### WORK INSTRUCTION
Repeat the span of the entries below that starts at the line with "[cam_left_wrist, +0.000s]" and ends at the line with "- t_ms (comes", nothing more. Skip the pictures.

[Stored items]
════════════════════

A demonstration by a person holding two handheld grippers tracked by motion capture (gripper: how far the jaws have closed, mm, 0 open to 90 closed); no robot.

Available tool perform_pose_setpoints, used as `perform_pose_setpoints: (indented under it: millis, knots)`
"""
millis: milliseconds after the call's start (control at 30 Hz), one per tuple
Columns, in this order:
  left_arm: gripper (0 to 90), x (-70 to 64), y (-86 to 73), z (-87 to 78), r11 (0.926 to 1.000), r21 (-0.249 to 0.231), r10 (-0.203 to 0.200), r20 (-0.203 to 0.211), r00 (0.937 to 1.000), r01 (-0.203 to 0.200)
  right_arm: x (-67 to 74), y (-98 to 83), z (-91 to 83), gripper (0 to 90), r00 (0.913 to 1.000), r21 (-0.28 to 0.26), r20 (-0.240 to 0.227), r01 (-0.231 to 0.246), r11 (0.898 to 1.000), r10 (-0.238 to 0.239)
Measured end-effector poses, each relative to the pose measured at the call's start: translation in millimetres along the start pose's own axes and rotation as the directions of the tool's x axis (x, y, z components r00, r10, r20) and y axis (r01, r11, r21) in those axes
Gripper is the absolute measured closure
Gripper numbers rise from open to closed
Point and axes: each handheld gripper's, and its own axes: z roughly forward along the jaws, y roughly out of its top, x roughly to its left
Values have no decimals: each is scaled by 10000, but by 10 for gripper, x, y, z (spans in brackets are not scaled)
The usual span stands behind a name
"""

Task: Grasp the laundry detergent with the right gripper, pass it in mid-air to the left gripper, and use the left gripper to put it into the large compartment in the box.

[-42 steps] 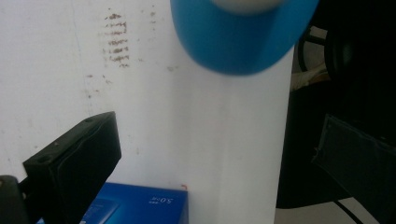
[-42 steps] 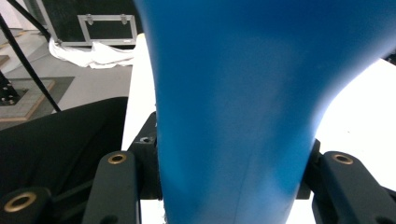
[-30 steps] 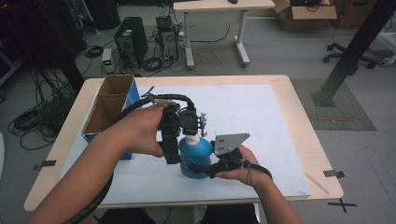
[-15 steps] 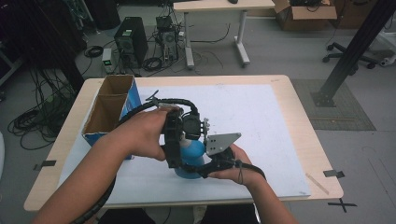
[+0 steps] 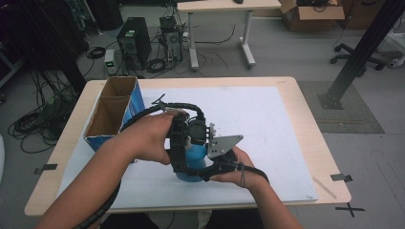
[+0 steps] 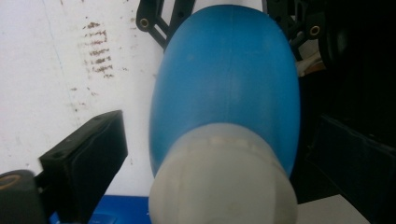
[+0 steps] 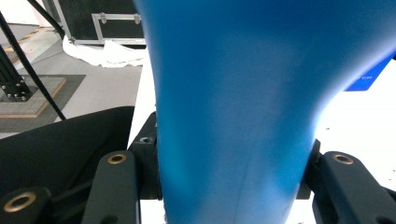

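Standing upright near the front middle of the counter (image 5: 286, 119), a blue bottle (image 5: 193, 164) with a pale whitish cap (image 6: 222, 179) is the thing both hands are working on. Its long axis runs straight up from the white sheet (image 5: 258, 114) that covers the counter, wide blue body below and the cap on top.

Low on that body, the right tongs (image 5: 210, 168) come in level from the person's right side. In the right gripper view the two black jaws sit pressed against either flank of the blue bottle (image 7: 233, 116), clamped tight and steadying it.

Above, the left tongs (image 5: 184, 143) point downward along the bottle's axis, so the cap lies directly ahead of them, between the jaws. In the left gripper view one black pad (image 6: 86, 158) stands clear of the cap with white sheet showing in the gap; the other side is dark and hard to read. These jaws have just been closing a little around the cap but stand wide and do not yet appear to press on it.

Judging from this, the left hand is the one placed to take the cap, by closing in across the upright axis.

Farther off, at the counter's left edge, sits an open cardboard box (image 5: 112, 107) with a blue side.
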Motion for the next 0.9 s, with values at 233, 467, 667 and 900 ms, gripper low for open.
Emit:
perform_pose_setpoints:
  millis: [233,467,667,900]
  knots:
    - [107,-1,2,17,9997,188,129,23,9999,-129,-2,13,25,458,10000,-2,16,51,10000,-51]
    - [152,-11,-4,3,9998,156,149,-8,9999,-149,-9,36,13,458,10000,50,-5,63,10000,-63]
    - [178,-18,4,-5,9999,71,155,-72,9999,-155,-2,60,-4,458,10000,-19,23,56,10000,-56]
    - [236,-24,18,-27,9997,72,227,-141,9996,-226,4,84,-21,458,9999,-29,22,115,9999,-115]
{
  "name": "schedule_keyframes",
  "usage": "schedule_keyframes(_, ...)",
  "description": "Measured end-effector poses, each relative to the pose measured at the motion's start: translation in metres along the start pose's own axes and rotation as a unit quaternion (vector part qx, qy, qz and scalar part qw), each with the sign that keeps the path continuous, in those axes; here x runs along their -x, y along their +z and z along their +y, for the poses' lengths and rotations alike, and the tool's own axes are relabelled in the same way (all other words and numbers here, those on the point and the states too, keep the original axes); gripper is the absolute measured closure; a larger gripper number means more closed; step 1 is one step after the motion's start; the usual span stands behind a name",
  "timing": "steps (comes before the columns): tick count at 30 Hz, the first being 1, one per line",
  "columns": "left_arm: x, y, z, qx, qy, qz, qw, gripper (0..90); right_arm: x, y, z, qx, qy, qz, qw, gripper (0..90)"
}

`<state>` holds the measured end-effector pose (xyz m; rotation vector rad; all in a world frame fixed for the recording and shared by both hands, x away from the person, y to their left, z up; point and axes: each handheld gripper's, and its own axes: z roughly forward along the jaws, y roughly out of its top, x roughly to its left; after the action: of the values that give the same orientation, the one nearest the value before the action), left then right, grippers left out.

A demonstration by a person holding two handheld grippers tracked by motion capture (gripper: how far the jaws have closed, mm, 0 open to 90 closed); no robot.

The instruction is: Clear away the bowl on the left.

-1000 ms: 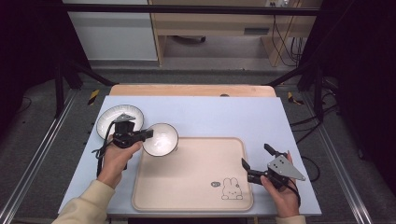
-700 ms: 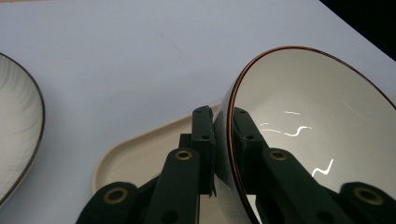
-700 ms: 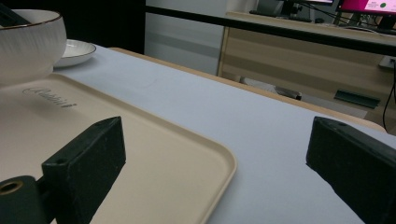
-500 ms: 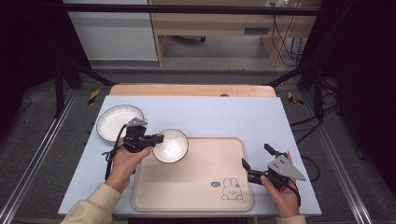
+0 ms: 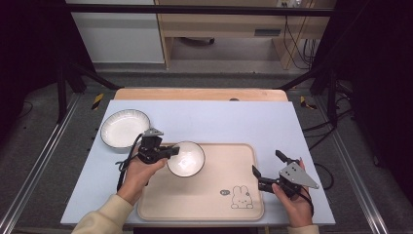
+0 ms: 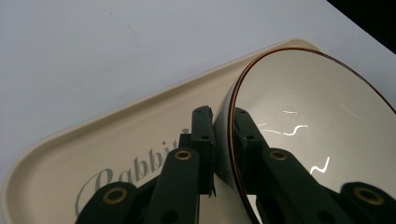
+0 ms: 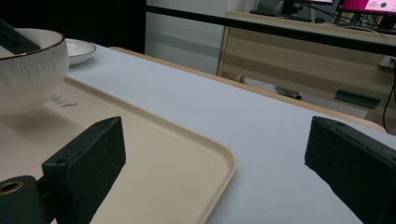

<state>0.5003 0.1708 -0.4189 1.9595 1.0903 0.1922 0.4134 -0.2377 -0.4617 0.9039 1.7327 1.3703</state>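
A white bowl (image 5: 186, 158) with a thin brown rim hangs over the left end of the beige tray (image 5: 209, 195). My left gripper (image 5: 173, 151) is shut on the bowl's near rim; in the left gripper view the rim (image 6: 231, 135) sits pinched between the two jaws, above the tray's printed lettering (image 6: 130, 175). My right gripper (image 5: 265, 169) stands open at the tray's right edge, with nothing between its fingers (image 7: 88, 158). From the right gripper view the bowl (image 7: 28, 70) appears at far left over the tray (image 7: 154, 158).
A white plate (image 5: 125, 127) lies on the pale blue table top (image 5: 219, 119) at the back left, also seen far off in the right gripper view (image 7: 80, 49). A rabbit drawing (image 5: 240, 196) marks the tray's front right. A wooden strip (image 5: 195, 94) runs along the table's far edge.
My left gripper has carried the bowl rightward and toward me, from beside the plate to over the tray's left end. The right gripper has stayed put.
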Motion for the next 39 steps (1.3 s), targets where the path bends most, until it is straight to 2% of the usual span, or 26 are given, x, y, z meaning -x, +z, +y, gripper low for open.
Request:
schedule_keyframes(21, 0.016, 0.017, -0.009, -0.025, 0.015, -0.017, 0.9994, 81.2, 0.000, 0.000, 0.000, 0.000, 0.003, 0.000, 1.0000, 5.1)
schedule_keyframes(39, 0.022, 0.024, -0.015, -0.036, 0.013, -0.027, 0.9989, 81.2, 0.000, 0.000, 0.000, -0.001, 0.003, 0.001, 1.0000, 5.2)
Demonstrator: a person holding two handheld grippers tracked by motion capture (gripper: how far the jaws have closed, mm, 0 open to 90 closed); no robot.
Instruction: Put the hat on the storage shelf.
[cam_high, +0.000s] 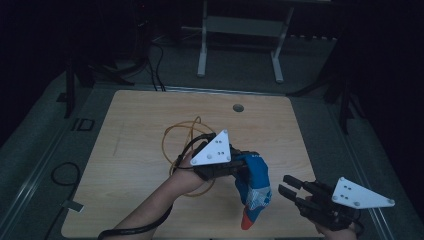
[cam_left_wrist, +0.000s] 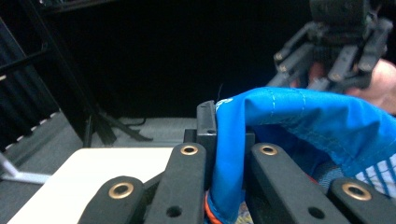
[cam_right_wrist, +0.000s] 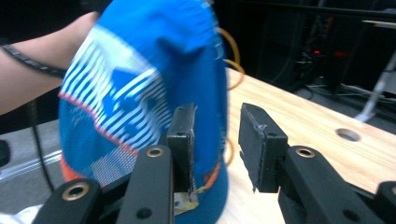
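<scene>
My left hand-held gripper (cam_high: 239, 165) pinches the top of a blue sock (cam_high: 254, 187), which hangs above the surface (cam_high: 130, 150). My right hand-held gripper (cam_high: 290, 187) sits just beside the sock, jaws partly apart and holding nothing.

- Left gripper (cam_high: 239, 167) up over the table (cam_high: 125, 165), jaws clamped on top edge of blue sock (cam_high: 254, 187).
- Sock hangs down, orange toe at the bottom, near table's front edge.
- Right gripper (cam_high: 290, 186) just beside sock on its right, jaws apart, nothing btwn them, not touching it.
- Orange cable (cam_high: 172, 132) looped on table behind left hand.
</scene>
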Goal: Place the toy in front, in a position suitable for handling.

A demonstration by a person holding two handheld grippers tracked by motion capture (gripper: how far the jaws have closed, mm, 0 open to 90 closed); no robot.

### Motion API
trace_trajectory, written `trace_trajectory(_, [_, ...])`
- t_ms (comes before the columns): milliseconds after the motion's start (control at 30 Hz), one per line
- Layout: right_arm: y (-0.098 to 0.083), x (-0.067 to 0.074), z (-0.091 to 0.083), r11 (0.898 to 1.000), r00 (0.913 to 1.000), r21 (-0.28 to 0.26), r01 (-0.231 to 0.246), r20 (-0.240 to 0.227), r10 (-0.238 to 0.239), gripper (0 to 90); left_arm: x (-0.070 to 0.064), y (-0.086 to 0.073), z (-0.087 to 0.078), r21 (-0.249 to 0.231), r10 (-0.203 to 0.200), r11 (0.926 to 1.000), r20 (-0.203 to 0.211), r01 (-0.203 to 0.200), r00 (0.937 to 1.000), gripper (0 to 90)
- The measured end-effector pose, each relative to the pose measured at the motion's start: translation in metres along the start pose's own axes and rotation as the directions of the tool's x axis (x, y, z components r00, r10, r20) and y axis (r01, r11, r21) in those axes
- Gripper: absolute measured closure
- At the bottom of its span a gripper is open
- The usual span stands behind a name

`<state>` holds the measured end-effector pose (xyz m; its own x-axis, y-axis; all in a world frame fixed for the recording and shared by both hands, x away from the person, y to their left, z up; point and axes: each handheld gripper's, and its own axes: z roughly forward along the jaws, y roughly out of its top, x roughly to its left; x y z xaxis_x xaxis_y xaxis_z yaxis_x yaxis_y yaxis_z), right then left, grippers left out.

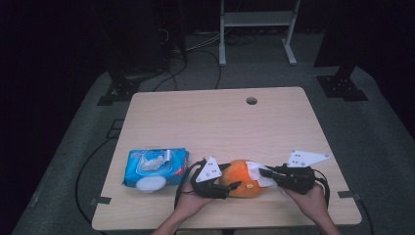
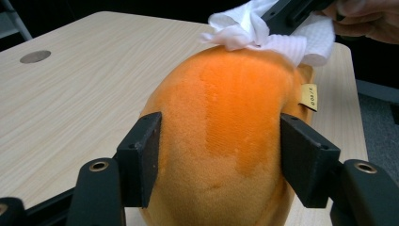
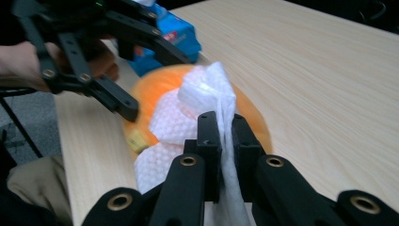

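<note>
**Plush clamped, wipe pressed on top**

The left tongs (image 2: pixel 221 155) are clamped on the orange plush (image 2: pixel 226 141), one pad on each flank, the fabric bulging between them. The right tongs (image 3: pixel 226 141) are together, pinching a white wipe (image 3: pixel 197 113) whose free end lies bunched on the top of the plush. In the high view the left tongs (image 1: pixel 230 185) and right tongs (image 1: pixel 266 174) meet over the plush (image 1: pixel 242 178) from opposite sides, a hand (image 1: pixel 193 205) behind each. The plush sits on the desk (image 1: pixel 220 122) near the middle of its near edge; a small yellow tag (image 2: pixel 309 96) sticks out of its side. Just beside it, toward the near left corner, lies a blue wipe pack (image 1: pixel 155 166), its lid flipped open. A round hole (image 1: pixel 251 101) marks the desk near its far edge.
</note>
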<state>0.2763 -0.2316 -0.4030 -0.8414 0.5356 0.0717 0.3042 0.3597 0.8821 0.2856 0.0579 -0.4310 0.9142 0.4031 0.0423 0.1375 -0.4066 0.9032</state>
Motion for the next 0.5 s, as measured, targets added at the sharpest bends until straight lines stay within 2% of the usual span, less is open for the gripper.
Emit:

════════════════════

### WRITTEN SOLUTION
[cam_left_wrist, +0.000s] 
[cam_right_wrist, +0.000s] 
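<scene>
My left hand-held gripper (cam_high: 239, 165) pinches the top of a blue sock (cam_high: 254, 187), which hangs above the surface (cam_high: 130, 150). My right hand-held gripper (cam_high: 290, 187) sits just beside the sock, jaws partly apart and holding nothing.

- Left gripper (cam_high: 239, 167) up over the table (cam_high: 125, 165), jaws clamped on top edge of blue sock (cam_high: 254, 187).
- Sock hangs down, orange toe at the bottom, near table's front edge.
- Right gripper (cam_high: 290, 186) just beside sock on its right, jaws apart, nothing btwn them, not touching it.
- Orange cable (cam_high: 172, 132) looped on table behind left hand.
</scene>
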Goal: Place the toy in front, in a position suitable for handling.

A demonstration by a person holding two handheld grippers tracked by motion capture (gripper: how far the jaws have closed, mm, 0 open to 90 closed); no robot.

### Motion API
trace_trajectory, written `trace_trajectory(_, [_, ...])`
- t_ms (comes before the columns): milliseconds after the motion's start (control at 30 Hz), one per line

This is the complete answer to the exercise.